→ **PROMPT**: Locate the word "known" in the material, then show every line that holds it.

============================================================

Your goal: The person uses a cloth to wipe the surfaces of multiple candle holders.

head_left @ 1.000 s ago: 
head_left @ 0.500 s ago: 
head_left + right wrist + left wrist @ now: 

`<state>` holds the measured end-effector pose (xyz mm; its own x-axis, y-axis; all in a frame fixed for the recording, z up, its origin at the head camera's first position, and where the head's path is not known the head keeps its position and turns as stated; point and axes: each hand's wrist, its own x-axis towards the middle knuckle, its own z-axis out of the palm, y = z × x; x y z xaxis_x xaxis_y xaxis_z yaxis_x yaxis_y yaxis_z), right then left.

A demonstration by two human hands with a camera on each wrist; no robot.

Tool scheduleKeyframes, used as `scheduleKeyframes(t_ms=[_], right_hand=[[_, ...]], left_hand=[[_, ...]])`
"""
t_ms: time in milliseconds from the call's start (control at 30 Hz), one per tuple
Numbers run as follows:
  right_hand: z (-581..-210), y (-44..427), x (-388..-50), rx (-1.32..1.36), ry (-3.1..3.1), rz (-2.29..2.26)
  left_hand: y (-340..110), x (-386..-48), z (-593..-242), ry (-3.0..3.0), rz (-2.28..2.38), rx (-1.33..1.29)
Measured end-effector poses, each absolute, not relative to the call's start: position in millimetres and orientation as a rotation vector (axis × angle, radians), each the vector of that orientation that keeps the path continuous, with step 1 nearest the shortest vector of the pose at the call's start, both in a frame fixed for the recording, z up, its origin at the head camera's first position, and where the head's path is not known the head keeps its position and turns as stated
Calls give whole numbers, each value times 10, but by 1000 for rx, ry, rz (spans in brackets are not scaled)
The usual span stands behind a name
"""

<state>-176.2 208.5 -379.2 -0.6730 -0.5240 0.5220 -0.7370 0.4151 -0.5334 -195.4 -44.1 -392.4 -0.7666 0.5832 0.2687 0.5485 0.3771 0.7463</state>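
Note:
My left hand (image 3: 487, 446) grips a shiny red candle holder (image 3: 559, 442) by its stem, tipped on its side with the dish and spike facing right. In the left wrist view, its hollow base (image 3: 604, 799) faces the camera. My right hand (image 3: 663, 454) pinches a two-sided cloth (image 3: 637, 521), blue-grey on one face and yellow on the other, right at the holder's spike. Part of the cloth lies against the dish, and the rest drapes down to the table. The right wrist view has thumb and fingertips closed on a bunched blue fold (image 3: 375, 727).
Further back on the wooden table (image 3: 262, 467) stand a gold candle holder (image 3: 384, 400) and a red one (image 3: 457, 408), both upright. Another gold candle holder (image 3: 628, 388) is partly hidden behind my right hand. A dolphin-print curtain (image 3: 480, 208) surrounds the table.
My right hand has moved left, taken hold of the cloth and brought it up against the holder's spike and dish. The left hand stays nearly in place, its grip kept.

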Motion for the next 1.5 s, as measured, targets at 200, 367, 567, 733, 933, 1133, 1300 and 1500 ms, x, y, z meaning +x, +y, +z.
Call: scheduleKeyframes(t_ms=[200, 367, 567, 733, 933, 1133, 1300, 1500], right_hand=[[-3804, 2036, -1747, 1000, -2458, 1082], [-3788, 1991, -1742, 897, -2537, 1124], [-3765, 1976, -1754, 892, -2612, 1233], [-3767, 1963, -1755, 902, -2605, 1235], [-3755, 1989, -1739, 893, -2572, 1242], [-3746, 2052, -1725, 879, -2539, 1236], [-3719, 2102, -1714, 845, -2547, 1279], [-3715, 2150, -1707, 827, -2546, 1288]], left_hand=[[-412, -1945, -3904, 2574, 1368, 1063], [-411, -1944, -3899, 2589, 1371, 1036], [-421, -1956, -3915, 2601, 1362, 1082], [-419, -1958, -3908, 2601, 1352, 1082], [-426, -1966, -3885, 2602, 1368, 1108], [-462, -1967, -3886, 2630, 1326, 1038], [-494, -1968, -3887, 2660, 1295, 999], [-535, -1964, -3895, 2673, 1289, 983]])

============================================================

→ **WRITTEN RESPONSE**:
`<state>` holds the measured end-effector pose (xyz mm; its own x-axis, y-axis; all in a frame fixed for the recording, z up, its origin at the head camera's first position, and where the head's path is not known the head keeps its position and turns as stated; point and axes: each hand's wrist, its own x-axis towards the middle knuckle, its own z-axis out of the palm, y = z × x; x y z xaxis_x xaxis_y xaxis_z yaxis_x yaxis_y yaxis_z), right then left.
Measured end-effector poses, each absolute, not relative to the call's start: position in millimetres and orientation as a rotation vector (axis × angle, radians), each the vector of that orientation that keeps the path continuous, with step 1 nearest the shortest vector of the pose at the call's start, both in a frame fixed for the recording, z up, its origin at the head camera's first position, and where the head's path is not known the head keeps its position and turns as stated

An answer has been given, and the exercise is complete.